Дом (Зорин) - страница 55

И Еремей Гордюжа с ужасом понимал, что говорил с собой.

В любовь Еремей Гордюжа тоже не верил. Пока она не постучала в дверь. Высокая, стройная, она стояла на пороге, под вуалью с мушками, прижимая к груди огромный букет. Цветы наполнили прихожую тонким ароматом. Незнакомка протянула их Еремею Гордеже, и они показались необыкновенными, но в неясных сумерках он не различил их цвет. Не поднимая вуали, дама назвала его имя и, легонько отстранив, прошла в комнату. Качая страусовыми перьями, незнакомка принесла в своей шляпе далёкие туманы, и в душе у Еремея Гордюжи всё перевернулось. Сердце защемило, а ногти стали расти быстрее, чем у покойника. Женщина излучала строгую, целомудренную прелесть, была прекраснее всех, кого он представлял в мечтах, и он понял, что это та, которой нет.

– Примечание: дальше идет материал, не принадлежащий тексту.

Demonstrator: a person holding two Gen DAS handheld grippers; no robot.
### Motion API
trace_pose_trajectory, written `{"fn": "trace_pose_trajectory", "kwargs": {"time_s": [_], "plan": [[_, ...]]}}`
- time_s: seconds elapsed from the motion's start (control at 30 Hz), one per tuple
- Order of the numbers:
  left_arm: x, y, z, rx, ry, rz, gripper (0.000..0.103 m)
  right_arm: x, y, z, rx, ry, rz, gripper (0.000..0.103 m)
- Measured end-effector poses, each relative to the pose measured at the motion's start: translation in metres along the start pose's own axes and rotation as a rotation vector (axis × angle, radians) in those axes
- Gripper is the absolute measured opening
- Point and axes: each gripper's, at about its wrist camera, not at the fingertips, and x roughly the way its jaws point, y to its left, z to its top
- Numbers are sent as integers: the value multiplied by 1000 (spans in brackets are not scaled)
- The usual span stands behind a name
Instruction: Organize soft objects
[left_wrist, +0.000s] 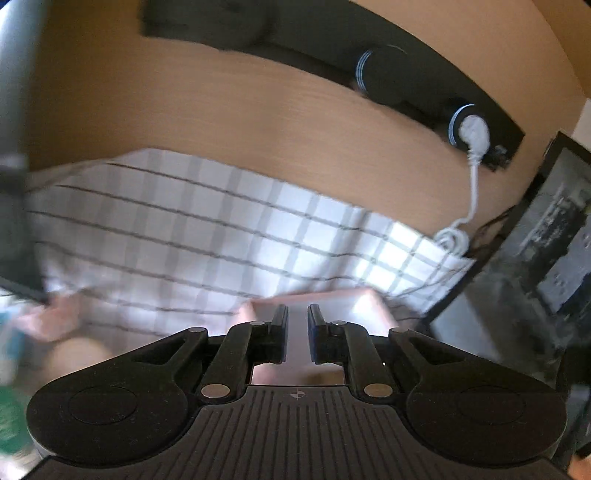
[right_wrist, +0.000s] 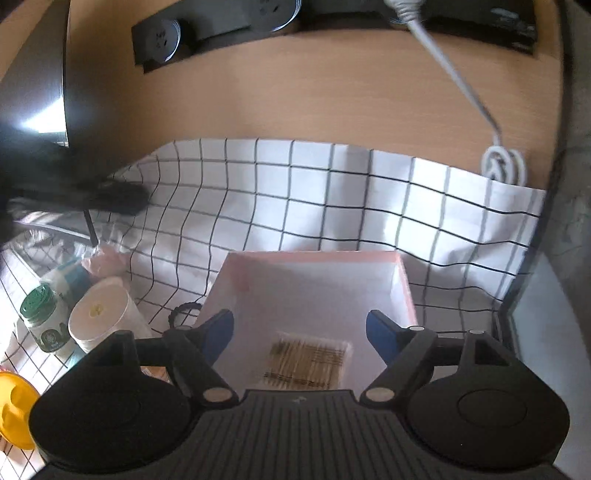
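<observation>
A pink-rimmed white box (right_wrist: 314, 291) lies on a white checked cloth (right_wrist: 295, 195). A clear pack of cotton swabs (right_wrist: 308, 363) lies in the box's near end. My right gripper (right_wrist: 300, 332) is open above the box, its blue-padded fingers spread to either side of the pack and holding nothing. In the blurred left wrist view my left gripper (left_wrist: 297, 325) has its fingers close together with a narrow gap, over the pink box (left_wrist: 321, 306); nothing shows between them. A pink soft item in plastic (right_wrist: 103, 260) lies left of the box.
Left of the box stand a white tissue roll (right_wrist: 101, 319), a green-lidded jar (right_wrist: 40, 317) and a yellow object (right_wrist: 13, 410). A black hair tie (right_wrist: 183, 312) lies by the box. A white cable coil (right_wrist: 504, 164) sits on the wooden desk (right_wrist: 314, 96). Black socket strip (left_wrist: 388, 74) runs along the back.
</observation>
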Motion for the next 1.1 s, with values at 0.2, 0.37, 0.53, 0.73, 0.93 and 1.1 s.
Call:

Она молча опустила цветы в напольную вазу, налила воды и, раздвинув штору, поставила их на подоконник, где струился лунный свет. Медленно стащила тёмную, дырчатую перчатку — для поцелуя, и на губах Гордюжи остался холодок. Он не знал, что делать, но ему было удивительно легко. Послушный, как кариатида, он мог стоять так часами, годами, вечность. Её присутствие обдавало тёплым запахом, как в детстве, когда Еремей Гордюжа просыпался в постели матери.

Дама сбросила шляпу, встала на стул, зашуршала шёлковым платьем, достав с полки Библию, которую он читал в детстве, и, улыбнувшись, подложила, чтобы стать выше. Затем, вынув шпильку, распустила волосы, как воронье крыло, поднялась ещё выше, к шкафу с гроздьями свисавшей пыли. Она взобралась уже к самому потолку, когда, вспомнив про хромой стул, Еремей Гордюжа испуганно вскрикнул. Но тут увидел, что женщина не стоит, а висит. Её голова на неестественно повёрнутой шее слилась с потолком. Тёплый запах исчез, на Еремея Гордюжу глядела серая морда удавленницы.

«Я скоро приду», — одними губами прошептала она, тая, как тень.

Близилось утро, соскочив с дивана, Еремей Гордюжа бросился к цветам.

Их было чётное число.

И они были чёрные.

Однажды в ночной тишине по улицам гулко рассыпалось эхо — это во мраке комнаты выл от страха Еремей Гордюжа, зажимая рукой рот, точно его изображение в зеркале, отделившись, стало существовать само по себе. Они оба становились психопатами. Гордюжа несколько раз открывал дверь, порываясь уйти не зная куда, а его изображение, карауля, захлопывал её сапогом. Со временем ему стало страшно покидать стены, где, уколовшись, он угрюмо скалился в липком, остро пахнущем поту, лез на диван, как на ледяную гору, откидываясь в изнеможении на громыхавших пружинах. Гордюжа давно понял, что ему не проклюнуть скорлупы своего безумия, на душе у него было как в слепой кишке, он высох от голода, но с прежним упрямством шарил иглой по венам.